Recurrent Childhood Acute Lymphoblastic Leukemia Clinical Trial

Official title:
A Phase I Study of PS-341 (Velcade, Bortezomib) in Pediatric Patients With Refractory/Recurrent Leukemias

Clinical Trial Summary

This phase I trial is studying the side effects and best dose of bortezomib in treating young patients with refractory or recurrent leukemia. Bortezomib may stop the growth of cancer cells by blocking the enzymes necessary for their growth.

Clinical Trial Description

OBJECTIVES: Primary I. Determine the maximum tolerated dose and recommended phase II dose of bortezomib in children with refractory or recurrent leukemia.

II. Determine the toxic effects of this drug in these patients. III. Determine the pharmacokinetics of this drug in these patients.

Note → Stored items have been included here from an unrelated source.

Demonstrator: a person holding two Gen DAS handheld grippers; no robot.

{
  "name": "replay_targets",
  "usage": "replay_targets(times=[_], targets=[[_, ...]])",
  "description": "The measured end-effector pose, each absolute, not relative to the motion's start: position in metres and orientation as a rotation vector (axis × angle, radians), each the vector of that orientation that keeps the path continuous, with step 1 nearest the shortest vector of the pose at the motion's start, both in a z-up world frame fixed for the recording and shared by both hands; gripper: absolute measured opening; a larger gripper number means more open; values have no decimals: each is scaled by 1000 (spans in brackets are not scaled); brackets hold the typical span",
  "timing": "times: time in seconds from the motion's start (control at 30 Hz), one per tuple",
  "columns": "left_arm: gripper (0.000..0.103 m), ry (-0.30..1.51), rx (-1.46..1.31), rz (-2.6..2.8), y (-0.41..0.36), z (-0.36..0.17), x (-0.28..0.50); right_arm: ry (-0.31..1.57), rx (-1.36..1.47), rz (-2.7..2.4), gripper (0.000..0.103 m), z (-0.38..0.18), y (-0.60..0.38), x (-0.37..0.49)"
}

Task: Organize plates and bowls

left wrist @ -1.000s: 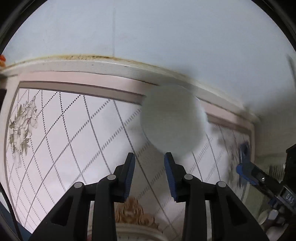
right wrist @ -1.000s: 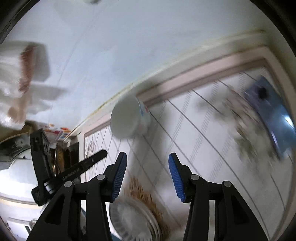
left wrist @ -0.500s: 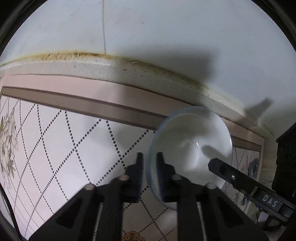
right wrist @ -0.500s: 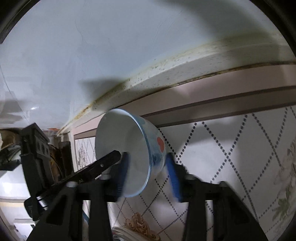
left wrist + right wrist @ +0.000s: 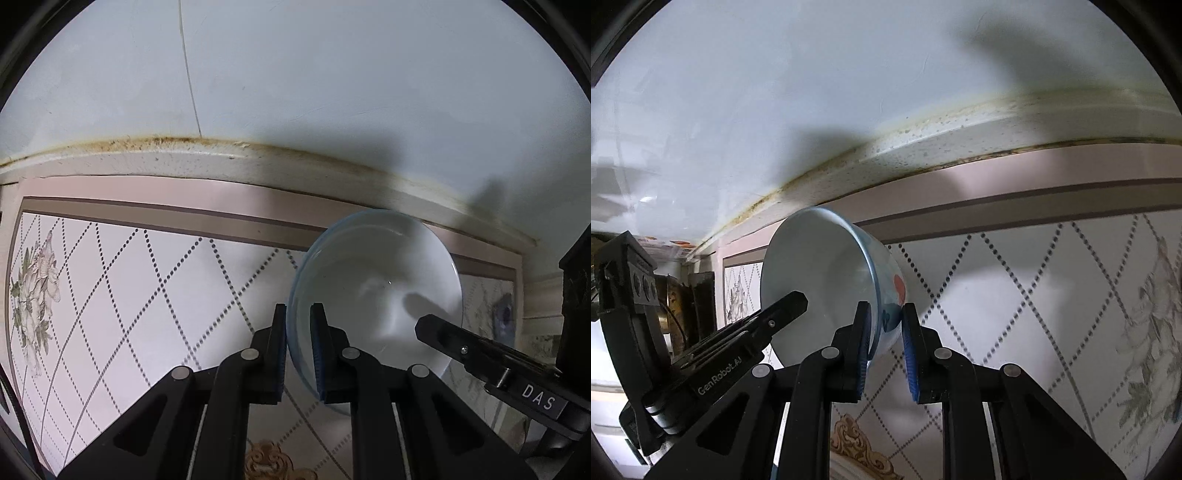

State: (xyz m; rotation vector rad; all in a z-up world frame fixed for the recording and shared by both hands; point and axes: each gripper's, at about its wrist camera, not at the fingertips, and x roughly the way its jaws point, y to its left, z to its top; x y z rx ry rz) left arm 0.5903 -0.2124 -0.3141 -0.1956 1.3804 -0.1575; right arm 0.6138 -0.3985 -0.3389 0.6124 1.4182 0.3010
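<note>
The left gripper (image 5: 298, 347) clamps the white bowl's (image 5: 380, 291) rim. The right gripper (image 5: 885, 350) pinches the opposite rim above the patterned tabletop (image 5: 1034, 295)

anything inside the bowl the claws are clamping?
No contents: the bowl shows a bare white interior, apart from each claw's inner finger over the rim. Its underside and the table beneath it are hidden.

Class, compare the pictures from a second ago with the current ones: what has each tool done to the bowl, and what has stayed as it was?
Both tools moved in on the bowl and closed. The left tool now clamps its rim on one side; the right tool, open a second ago, pinches the opposite wall near the red mark. The patterned countertop and wall are unchanged.
</note>
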Motion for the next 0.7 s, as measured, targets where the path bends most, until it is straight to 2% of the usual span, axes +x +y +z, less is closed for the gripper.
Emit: replay_targets(times=[0.4, 0.7], targets=[[10, 1318, -131, -298, -234, -250, 509, 1333, 618, 254, 19, -263, -434, 521], [10, 1299, -55, -412, -270, -228, 439, 1294, 664, 186, 19, -230, -464, 420]])
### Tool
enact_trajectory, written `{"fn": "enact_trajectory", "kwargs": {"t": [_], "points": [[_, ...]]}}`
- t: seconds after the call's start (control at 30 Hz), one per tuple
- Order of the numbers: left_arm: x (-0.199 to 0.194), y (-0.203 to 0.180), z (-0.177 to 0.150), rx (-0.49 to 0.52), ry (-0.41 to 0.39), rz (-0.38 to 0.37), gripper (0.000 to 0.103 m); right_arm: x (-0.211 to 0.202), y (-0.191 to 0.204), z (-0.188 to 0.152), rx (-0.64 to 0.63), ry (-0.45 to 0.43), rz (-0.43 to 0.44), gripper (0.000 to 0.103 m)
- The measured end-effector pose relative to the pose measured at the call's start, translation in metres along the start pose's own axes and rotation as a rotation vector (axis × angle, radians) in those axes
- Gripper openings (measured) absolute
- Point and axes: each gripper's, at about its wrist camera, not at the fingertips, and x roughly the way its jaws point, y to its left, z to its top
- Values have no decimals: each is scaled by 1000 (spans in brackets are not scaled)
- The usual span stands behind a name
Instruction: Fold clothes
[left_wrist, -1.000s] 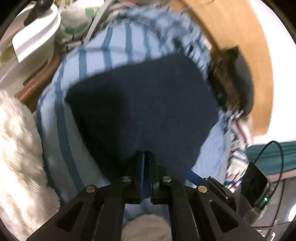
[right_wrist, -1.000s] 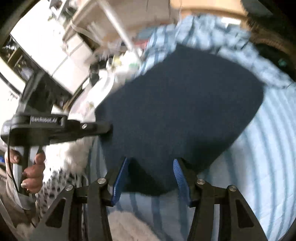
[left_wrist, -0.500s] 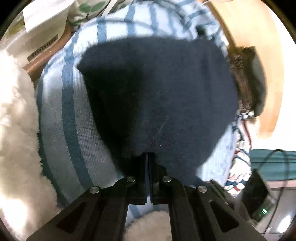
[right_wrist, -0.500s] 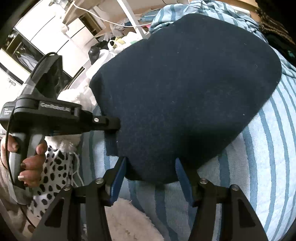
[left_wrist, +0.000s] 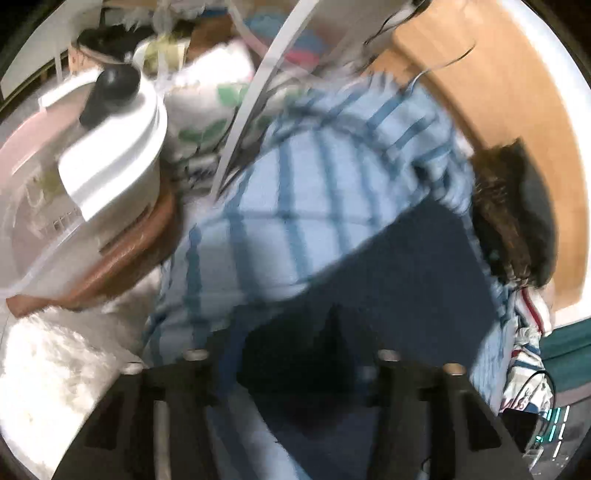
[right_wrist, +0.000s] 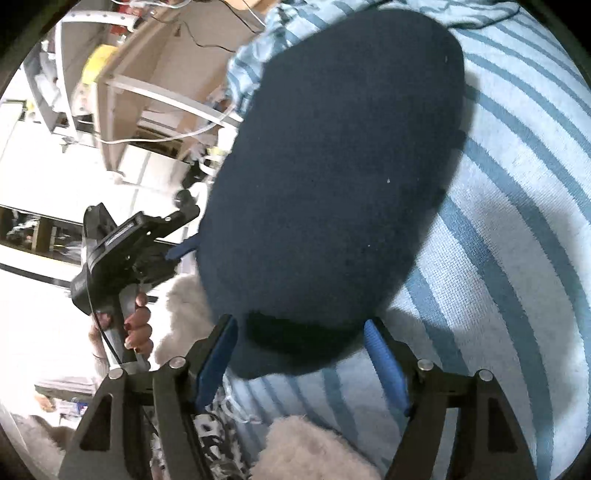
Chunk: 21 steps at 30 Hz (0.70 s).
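A folded dark navy cloth (right_wrist: 332, 166) lies flat on a light blue striped blanket (right_wrist: 517, 221). My right gripper (right_wrist: 301, 354) straddles the cloth's near edge. Its jaws are opening, and the blue pads (right_wrist: 218, 354) stand clear of the fabric. At the cloth's left side is my left gripper (right_wrist: 186, 230), held by a hand (right_wrist: 136, 325). The left wrist view is blurred. There my left gripper (left_wrist: 291, 343) hangs over the navy cloth (left_wrist: 406, 280) with its jaws opening. The cloth lies under the gap between them, not pinched.
A white lidded container (left_wrist: 110, 147) and fluffy white fabric (left_wrist: 48, 369) sit left of the striped blanket (left_wrist: 314, 192). A wooden board (left_wrist: 498, 92) and a dark brown garment (left_wrist: 509, 221) lie to the right. Shelving (right_wrist: 147, 92) stands beyond; spotted fabric (right_wrist: 214, 443) lies near.
My left gripper was shut on the navy cloth's edge; it has let go, spread its jaws and swung away. The right gripper has rolled, dropped lower and spread a little wider.
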Motion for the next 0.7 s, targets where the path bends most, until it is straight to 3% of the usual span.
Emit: {"fn": "enact_trajectory", "kwargs": {"t": [0.03, 0.17, 0.53, 0.7], "points": [[3, 6, 1, -12, -1, -6, 40, 6, -2, -1, 10, 17, 17, 58], [6, 19, -1, -43, 5, -24, 40, 21, -3, -3, 16, 42, 58, 52], [-13, 11, -11, -60, -43, -7, 42, 25, -4, -19, 15, 105, 68, 54], [-38, -8, -23, -12, -85, 63, 43, 26, 1, -13, -10, 110, 52, 63]]}}
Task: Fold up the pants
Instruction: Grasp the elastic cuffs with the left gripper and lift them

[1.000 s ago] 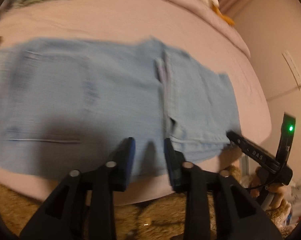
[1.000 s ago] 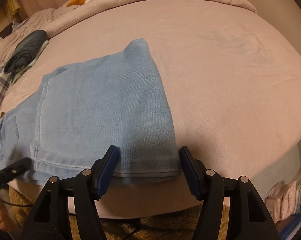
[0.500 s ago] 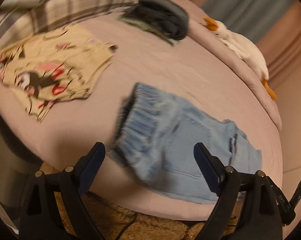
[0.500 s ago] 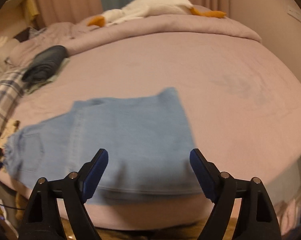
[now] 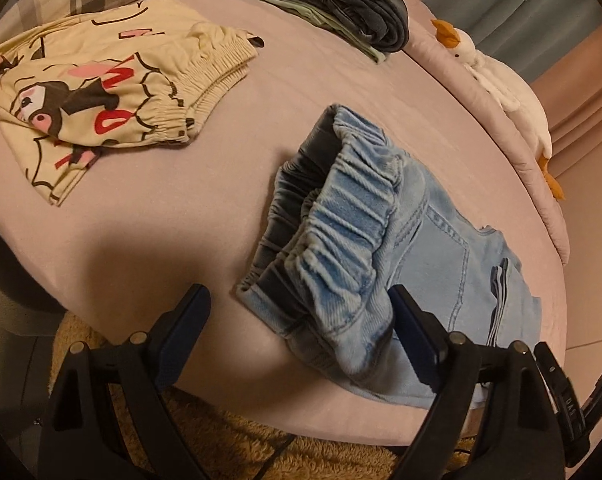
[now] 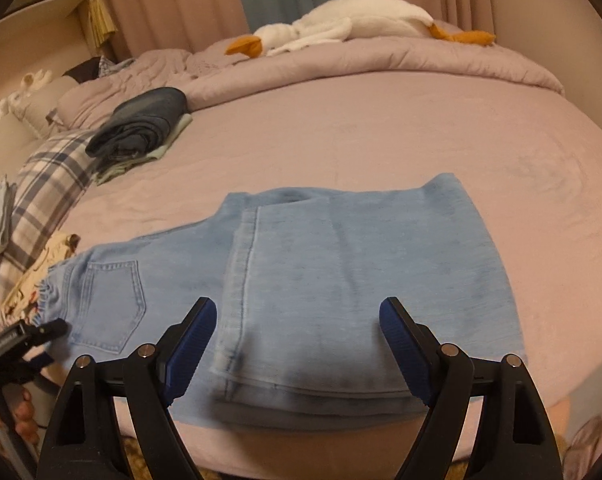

Secondary I. Determine, preliminarily, the antitumor activity of this drug in these patients.

II. Determine, preliminarily, the biologic activity of this drug in these patients.

OUTLINE: This is a dose-escalation, open-label, multicenter study.

Patients receive bortezomib IV over 3-5 seconds on days 1, 4, 8, and 11. Courses repeat every 21 days in the absence of disease progression or unacceptable toxicity.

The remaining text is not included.